‘Going same way as steel’
The announcement yesterday (May 17) by the Post Office to cut 600 jobs in its cash handling operation, Supply Chain, led to calls from the CWU and Unite for the Post Office management to resign in protest over government funding cuts to the service.
The job losses announced today come on top of an expected loss of up to 500 frontline jobs from the franchising of 39 of its flagship Crown post offices and the loss of over 50 dedicated financial service experts selling products in branches through a further savings programme.
The CWU and Unite believe the Post Office is in crisis and heading for extinction unless the government and company change course.
“With this latest round of job losses, the management of the Post Office has to face the facts that it is in crisis and heading for ruin,” said CWU general secretary Dave Ward.

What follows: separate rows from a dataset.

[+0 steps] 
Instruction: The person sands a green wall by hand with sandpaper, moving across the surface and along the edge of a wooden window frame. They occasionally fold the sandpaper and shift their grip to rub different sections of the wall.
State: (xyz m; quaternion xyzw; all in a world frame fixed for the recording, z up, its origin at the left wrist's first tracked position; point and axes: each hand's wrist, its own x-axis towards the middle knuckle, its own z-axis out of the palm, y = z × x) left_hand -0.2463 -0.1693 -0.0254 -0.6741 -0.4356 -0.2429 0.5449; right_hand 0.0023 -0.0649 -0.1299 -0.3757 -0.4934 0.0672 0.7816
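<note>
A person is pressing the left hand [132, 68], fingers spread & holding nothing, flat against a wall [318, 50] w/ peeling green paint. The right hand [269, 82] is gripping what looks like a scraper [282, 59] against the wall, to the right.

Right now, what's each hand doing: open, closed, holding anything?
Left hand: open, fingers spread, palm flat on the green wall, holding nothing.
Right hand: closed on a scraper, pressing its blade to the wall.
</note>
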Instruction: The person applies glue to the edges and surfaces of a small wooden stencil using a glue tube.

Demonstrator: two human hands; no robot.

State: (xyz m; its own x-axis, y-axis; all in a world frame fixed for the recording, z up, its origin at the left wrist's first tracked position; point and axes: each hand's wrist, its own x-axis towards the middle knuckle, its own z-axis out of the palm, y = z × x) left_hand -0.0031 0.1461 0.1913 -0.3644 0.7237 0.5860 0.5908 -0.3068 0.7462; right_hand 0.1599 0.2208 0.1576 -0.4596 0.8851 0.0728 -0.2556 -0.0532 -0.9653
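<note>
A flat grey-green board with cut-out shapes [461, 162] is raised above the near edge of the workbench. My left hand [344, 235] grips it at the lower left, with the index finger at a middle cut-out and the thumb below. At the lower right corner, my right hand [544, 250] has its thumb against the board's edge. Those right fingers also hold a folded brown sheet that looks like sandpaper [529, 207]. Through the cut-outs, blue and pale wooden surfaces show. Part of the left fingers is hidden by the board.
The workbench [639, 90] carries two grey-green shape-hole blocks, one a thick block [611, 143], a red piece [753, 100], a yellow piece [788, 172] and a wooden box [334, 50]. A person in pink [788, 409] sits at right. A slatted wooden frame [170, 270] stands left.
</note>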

“If they care about the future of the network they should resign in protest at the straight-jacket government cuts have left them in.”

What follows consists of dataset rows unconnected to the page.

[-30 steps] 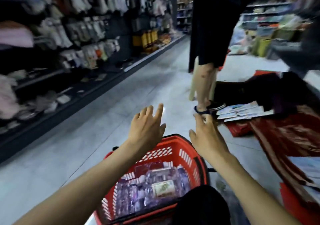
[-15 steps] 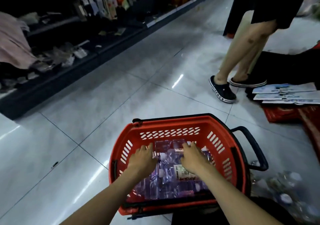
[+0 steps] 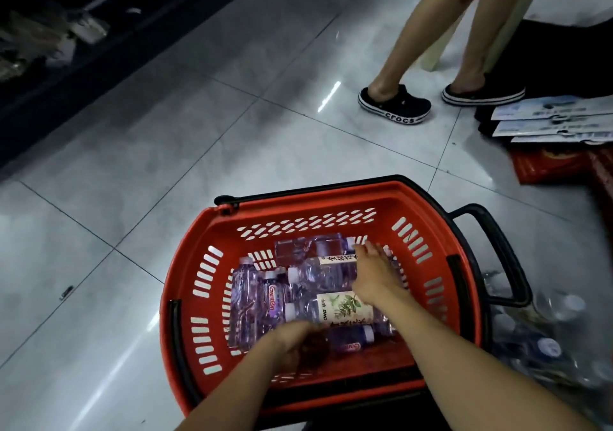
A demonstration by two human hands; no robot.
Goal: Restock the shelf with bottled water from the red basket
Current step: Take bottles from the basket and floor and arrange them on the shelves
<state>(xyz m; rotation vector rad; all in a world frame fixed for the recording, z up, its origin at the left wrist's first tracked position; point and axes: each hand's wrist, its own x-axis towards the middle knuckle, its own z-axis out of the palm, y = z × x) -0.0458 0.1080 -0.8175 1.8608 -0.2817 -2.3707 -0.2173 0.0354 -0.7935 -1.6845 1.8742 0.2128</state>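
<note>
The red basket stands on the floor right in front of me, with several clear water bottles lying in it. My left hand, blurred, curls over the base of a bottle with a purple label near the front wall. My right hand lies with spread fingers on top of a bottle with a white label at the back right. Between the two hands lies a bottle with a leaf-print label.
A person's legs in black clogs stand beyond the basket. Stacked papers and red packs lie at the right. More wrapped bottles sit beside the basket's black handle. A dark low shelf runs along the left.
My view has tipped down further onto the basket. My left hand has pulled back to the bottle at the front wall, and my right hand has slid to the back right.
</note>
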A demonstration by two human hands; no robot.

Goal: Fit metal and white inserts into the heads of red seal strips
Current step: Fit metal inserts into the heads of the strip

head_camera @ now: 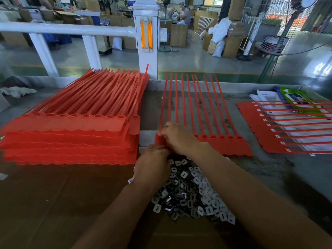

The Post Office was split in 2012 from the Royal Mail in the run-up to privatisation. It will see cuts to its funding of ÂŁ210m in 2013 down to zero in 2019.
Ward said that the job losses “show that under Sajid Javid’s leadership the Post Office is heading the same way as the steel industry.”

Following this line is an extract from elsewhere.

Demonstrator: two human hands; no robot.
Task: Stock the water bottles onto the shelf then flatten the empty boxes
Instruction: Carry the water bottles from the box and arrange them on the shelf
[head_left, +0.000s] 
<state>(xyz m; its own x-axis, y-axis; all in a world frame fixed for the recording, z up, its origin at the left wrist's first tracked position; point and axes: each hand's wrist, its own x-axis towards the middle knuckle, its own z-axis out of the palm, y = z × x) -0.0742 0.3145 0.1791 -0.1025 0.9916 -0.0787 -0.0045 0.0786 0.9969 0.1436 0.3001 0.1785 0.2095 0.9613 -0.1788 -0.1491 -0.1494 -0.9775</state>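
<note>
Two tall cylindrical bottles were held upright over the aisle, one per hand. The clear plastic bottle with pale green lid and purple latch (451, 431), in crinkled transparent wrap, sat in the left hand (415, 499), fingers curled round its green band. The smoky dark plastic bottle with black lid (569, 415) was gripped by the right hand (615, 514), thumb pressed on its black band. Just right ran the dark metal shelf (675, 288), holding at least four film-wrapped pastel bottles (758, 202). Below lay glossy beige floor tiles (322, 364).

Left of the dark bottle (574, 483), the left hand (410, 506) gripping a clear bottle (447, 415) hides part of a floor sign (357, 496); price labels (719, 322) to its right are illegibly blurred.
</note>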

He noted that this year alone CWU members in the Post Office face 500 frontline job losses in branches, 500 job losses in its cash handling business supply chain and the closure of their pension scheme.
Unite officer for the Post Office, Brian Scott, said that the redundancies of 79 Unite members announced today take the total number of proposed job losses to 130 in the last two weeks.
Road to destruction
“These proposals tear the heart out of the Post Office and put it on the road to destruction,” he noted.
“The Post Office’s business plan, which was agreed with the government, has failed,” Scott went on to say. “Those at the top should accept the blame for that – but instead they are adopting a slash and burn approach in an effort to cover this up.
“We will not sit back and watch them destroy a public institution.”
Both the CWU and Unite are now calling for the government and the Post Office to halt the programme of cuts and to sit down with unions, customers, small businesses and communities who rely on it, to put together a fresh strategy that can develop new services and safeguard it for the future.